> Exercise: Would you write out all of the data exactly as it appears below?

> Input data:
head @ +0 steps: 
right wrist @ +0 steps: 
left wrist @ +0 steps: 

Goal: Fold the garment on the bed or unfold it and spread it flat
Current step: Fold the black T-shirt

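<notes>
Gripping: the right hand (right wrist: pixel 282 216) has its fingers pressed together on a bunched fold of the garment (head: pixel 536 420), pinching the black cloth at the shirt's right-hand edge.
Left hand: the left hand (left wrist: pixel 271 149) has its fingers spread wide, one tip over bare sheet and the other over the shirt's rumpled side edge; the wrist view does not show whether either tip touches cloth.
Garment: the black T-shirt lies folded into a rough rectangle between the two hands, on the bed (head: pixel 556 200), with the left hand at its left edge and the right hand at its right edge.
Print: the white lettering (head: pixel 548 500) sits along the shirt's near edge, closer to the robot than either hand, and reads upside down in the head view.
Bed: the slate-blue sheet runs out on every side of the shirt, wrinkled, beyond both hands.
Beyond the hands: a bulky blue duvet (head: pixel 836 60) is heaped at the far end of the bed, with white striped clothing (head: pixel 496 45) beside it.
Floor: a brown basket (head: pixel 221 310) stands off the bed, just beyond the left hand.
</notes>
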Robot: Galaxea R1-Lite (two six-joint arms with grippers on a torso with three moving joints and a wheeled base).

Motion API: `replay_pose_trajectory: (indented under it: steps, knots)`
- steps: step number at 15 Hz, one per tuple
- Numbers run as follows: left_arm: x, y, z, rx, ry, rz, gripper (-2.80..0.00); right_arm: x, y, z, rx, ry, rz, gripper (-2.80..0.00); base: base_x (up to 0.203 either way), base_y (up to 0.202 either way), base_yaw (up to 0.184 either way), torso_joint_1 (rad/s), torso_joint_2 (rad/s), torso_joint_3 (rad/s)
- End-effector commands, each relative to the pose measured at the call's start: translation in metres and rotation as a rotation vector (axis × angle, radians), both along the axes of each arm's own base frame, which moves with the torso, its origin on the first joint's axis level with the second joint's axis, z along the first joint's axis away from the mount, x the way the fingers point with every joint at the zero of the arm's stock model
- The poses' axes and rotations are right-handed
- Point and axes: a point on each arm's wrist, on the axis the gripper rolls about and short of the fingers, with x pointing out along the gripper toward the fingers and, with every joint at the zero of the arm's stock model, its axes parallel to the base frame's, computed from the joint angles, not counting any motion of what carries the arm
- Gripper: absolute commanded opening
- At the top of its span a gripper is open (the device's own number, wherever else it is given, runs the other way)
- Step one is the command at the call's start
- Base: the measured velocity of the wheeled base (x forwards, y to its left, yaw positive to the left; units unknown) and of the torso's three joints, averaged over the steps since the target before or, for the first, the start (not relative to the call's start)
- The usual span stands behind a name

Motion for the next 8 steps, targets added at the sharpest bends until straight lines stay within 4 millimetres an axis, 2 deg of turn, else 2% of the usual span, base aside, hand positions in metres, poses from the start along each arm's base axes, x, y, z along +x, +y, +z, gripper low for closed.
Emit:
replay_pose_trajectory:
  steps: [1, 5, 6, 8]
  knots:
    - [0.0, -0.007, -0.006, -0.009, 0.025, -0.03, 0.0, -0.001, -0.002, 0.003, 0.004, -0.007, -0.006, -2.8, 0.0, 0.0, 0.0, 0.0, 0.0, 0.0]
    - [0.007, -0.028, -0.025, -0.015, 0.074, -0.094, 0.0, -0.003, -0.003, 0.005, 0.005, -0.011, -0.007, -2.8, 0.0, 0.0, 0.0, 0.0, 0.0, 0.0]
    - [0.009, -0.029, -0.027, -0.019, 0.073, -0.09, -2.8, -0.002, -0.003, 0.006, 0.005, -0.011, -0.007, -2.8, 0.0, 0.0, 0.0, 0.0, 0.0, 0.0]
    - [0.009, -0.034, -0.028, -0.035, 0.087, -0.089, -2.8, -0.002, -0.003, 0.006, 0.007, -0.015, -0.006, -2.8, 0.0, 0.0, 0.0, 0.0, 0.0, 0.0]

> Result for this exercise:
head @ +0 steps: 
right wrist @ +0 steps: 
left wrist @ +0 steps: 

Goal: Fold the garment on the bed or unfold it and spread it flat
Current step: Fold the black T-shirt

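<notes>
Gripping: the right hand (right wrist: pixel 282 216) has its fingers pressed together on a bunched fold of the garment (head: pixel 536 420), pinching the black cloth at the shirt's right-hand edge.
Left hand: the left hand (left wrist: pixel 271 149) has its fingers spread wide, one tip over bare sheet and the other over the shirt's rumpled side edge; the wrist view does not show whether either tip touches cloth.
Garment: the black T-shirt lies folded into a rough rectangle between the two hands, on the bed (head: pixel 556 200), with the left hand at its left edge and the right hand at its right edge.
Print: the white lettering (head: pixel 548 500) sits along the shirt's near edge, closer to the robot than either hand, and reads upside down in the head view.
Bed: the slate-blue sheet runs out on every side of the shirt, wrinkled, beyond both hands.
Beyond the hands: a bulky blue duvet (head: pixel 836 60) is heaped at the far end of the bed, with white striped clothing (head: pixel 496 45) beside it.
Floor: a brown basket (head: pixel 221 310) stands off the bed, just beyond the left hand.
</notes>
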Robot: Galaxea R1-Lite (two six-joint arms with grippers on a torso with three moving joints and a wheeled base).

Motion API: `replay_pose_trajectory: (indented under it: steps, knots)`
- steps: step number at 15 Hz, one per tuple
- Numbers run as follows: left_arm: x, y, z, rx, ry, rz, gripper (-2.80..0.00); right_arm: x, y, z, rx, ry, rz, gripper (-2.80..0.00); base: base_x (up to 0.203 either way), base_y (up to 0.202 either way), base_yaw (up to 0.184 either way), torso_joint_1 (rad/s), torso_joint_2 (rad/s), torso_joint_3 (rad/s)
- End-effector commands, each relative to the pose measured at the call's start: translation in metres and rotation as a rotation vector (axis × angle, radians), both along the axes of each arm's own base frame, which moves with the torso, its origin on the first joint's axis level with the second joint's axis, z along the first joint's axis away from the mount, x the way the fingers point with every joint at the zero of the arm's stock model
- The poses' axes and rotations are right-handed
- Point and axes: a point on each arm's wrist, on the axis the gripper rolls about and short of the fingers, with x pointing out along the gripper toward the fingers and, with every joint at the zero of the arm's stock model, its axes parallel to the base frame's, computed from the joint angles, not counting any motion of what carries the arm
- Gripper: absolute commanded opening
- At the top of its span a gripper is open (the device's own number, wherever else it is given, runs the other way)
- Step one is the command at the call's start
- Base: the measured velocity of the wheeled base (x forwards, y to its left, yaw positive to the left; units unknown) and of the torso's three joints, averaged over the steps since the target before or, for the first, the start (not relative to the call's start)
- The usual span stands behind a name

Motion for the next 8 steps, targets added at the sharpest bends until straight lines stay within 4 millimetres an axis, 2 deg of turn, else 2% of the usual span, base aside, hand positions in metres, poses from the start along each arm's base axes, x, y, z along +x, +y, +z, gripper low for closed.
Emit:
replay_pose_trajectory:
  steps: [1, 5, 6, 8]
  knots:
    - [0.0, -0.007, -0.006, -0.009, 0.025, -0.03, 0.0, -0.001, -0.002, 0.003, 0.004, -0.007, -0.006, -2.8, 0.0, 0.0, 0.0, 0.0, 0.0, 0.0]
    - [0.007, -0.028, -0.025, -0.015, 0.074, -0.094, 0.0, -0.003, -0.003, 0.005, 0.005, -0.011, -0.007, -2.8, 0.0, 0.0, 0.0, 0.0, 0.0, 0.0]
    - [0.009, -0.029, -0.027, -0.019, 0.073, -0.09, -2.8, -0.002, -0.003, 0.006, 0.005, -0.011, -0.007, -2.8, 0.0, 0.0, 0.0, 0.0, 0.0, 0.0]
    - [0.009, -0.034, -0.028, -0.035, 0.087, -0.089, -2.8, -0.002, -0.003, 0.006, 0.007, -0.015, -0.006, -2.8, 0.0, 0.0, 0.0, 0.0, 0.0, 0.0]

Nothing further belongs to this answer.